## Task requirements
Every record below is to be restated word for word, and no picture is to be copied.

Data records
○ ○ ○ ○ ○

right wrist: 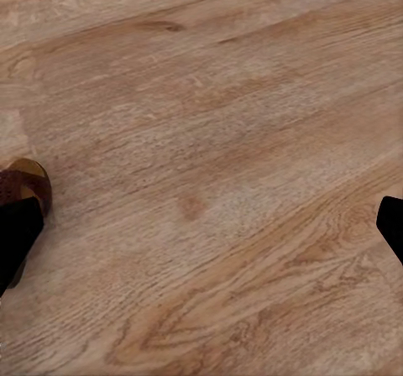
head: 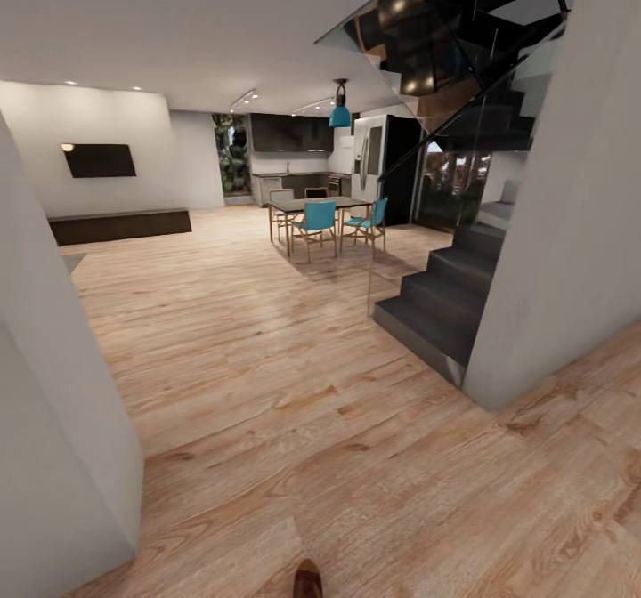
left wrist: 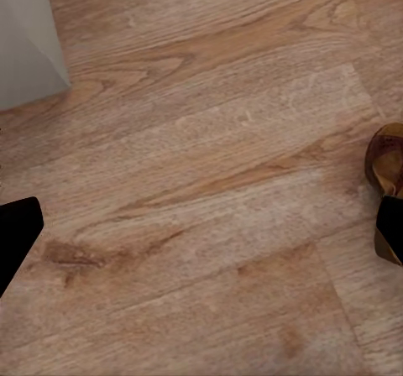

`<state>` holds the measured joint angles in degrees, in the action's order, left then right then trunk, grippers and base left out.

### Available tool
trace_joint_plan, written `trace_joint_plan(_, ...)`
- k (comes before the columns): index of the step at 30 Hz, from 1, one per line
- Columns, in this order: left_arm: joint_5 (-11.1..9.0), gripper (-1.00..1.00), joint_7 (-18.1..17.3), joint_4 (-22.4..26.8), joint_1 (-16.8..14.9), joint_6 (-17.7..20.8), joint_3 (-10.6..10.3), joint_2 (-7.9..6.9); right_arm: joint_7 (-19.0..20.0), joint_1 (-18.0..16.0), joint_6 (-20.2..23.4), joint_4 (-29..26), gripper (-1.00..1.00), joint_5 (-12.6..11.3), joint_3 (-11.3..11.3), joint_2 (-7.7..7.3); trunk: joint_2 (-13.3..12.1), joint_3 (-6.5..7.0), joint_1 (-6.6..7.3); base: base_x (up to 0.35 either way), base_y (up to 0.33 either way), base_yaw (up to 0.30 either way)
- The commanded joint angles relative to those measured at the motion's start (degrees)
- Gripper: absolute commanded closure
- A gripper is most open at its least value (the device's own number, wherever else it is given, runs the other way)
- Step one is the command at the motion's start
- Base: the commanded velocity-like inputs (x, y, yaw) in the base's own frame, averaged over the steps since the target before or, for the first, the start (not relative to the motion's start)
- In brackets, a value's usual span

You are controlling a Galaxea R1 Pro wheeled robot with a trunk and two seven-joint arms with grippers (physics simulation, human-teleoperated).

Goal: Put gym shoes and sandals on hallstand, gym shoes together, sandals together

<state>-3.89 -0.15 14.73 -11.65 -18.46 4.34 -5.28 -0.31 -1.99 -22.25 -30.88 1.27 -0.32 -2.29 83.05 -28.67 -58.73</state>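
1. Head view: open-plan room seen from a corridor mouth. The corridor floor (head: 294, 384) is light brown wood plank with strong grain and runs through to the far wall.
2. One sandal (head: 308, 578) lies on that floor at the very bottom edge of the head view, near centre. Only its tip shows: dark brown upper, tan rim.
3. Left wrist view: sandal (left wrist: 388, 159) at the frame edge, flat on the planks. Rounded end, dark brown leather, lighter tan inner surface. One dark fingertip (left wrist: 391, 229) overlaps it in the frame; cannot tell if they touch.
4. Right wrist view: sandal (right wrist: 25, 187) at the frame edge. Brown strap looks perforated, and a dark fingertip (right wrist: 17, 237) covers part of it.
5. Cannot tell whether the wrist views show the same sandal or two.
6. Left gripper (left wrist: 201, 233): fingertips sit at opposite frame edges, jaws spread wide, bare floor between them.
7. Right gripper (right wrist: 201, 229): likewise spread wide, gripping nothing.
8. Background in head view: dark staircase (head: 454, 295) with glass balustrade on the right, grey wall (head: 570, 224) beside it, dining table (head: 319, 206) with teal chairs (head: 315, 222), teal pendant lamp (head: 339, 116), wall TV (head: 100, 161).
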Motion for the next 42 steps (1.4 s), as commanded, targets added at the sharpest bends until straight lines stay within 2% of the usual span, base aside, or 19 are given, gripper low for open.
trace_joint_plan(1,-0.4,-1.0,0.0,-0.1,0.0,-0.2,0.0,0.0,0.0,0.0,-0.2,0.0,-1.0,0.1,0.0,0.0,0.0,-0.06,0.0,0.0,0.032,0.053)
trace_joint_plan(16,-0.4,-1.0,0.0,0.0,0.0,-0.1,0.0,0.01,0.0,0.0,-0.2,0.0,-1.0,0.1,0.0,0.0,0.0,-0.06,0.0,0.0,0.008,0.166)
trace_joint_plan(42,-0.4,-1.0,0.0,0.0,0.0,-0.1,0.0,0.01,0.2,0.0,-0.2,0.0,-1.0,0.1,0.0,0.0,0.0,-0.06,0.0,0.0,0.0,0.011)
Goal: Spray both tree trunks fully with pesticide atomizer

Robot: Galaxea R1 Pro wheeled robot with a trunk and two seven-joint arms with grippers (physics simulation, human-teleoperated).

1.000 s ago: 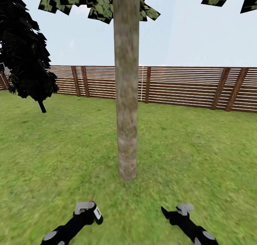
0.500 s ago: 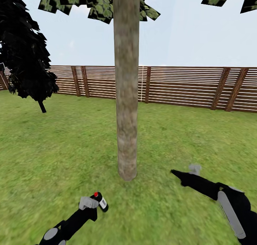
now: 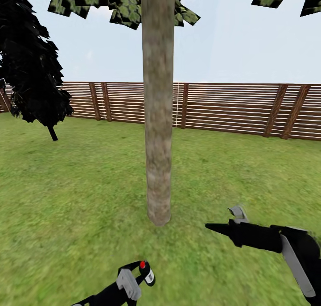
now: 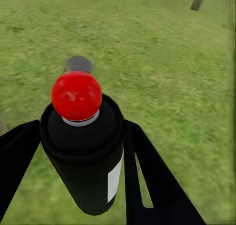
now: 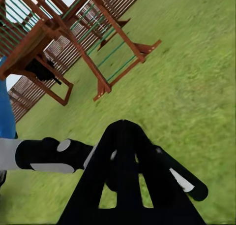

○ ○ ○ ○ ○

## Task solution
right wrist: 
head: 
left wrist: 

`<state>` holds the measured joint angles in degrees, in the action's order, left then right then trunk, grippers and base left out.

### Available tool
trace_joint_plan, written `trace_joint_plan(_, ...)`
- k (comes before the columns): index of the step at 30 Hz, from 1, one per line
- Columns, in this order: left_arm: joint_5 (-11.1..9.0), gripper (-1.00..1.00), joint_7 (-18.1..17.3), joint_4 (-22.4..26.8), joint_1 (-16.8..14.9), joint_6 (-17.7..20.8), joint_3 (-10.6..10.3), joint_2 (-7.9..6.9); right_arm: joint_7 (-19.0..20.0), joint_1 (-18.0..16.0), joint_6 (-20.2..23.4), joint_4 (-29..26), gripper (-1.00..1.00), joint_5 (-12.6..11.3), joint_3 (-11.3..11.3), joint_2 (-7.7..7.3); trunk: joint_2 (-13.3..12.1), joint_3 (-6.5..7.0), joint_1 (-6.6..7.3); base: base_x (up to 0.35 either way), base_y (up to 0.33 either way), base_yaw (up to 0.30 either way)
- The commanded joint angles relative to those measured at the motion's start (degrees)
- Gripper: absolute commanded closure
- A gripper is most open at its least value (the device's own number, wherever else it is given, runs the other way)
- Step one is the command at the motion's start
- Base: the commanded velocity-like inputs (x, y, yaw) in the base's own frame, averaged over the steps since the target before or, for the first, the start (not relative to the motion's start)
- In brackets, a value's usual span

You are controlling a Galaxea R1 Pro wheeled robot with a trunk and two seven-joint arms with grippers (physics simulation, human-teleoperated).

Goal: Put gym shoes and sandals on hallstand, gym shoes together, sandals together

<state>-3.89 -0.15 14.73 -11.65 -18.46 4.34 -5.28 -0.31 -1.99 -22.25 -30.88 1.27 -0.32 -2.29 83.05 -28.67 -58.73</state>
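1. Head view: open-plan room seen from a corridor mouth. The corridor floor (head: 294, 384) is light brown wood plank with strong grain and runs through to the far wall.
2. One sandal (head: 308, 578) lies on that floor at the very bottom edge of the head view, near centre. Only its tip shows: dark brown upper, tan rim.
3. Left wrist view: sandal (left wrist: 388, 159) at the frame edge, flat on the planks. Rounded end, dark brown leather, lighter tan inner surface. One dark fingertip (left wrist: 391, 229) overlaps it in the frame; cannot tell if they touch.
4. Right wrist view: sandal (right wrist: 25, 187) at the frame edge. Brown strap looks perforated, and a dark fingertip (right wrist: 17, 237) covers part of it.
5. Cannot tell whether the wrist views show the same sandal or two.
6. Left gripper (left wrist: 201, 233): fingertips sit at opposite frame edges, jaws spread wide, bare floor between them.
7. Right gripper (right wrist: 201, 229): likewise spread wide, gripping nothing.
8. Background in head view: dark staircase (head: 454, 295) with glass balustrade on the right, grey wall (head: 570, 224) beside it, dining table (head: 319, 206) with teal chairs (head: 315, 222), teal pendant lamp (head: 339, 116), wall TV (head: 100, 161).
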Motion for the next 42 steps (1.4 s), as commanded, targets added at the sharpest bends until straight lines stay within 2% of the usual span, base aside, or 19 are given, gripper low for open.
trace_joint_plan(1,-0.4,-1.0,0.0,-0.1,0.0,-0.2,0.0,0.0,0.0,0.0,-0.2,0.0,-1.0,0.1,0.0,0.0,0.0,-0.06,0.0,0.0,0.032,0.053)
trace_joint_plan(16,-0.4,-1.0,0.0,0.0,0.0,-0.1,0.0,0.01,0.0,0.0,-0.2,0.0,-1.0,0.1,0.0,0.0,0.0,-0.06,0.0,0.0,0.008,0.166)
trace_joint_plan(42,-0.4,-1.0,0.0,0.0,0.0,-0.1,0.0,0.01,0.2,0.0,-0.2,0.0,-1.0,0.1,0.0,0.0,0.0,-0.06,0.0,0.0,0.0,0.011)
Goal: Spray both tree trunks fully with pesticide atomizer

Robot: Galaxea R1 Pro wheeled robot with a trunk and two seven-joint arms with grippers (physics simulation, human-teleoperated).

1.000 s ago: 
0.500 s ago: 
now: 
now: 
now: 

This completes the output for the exercise.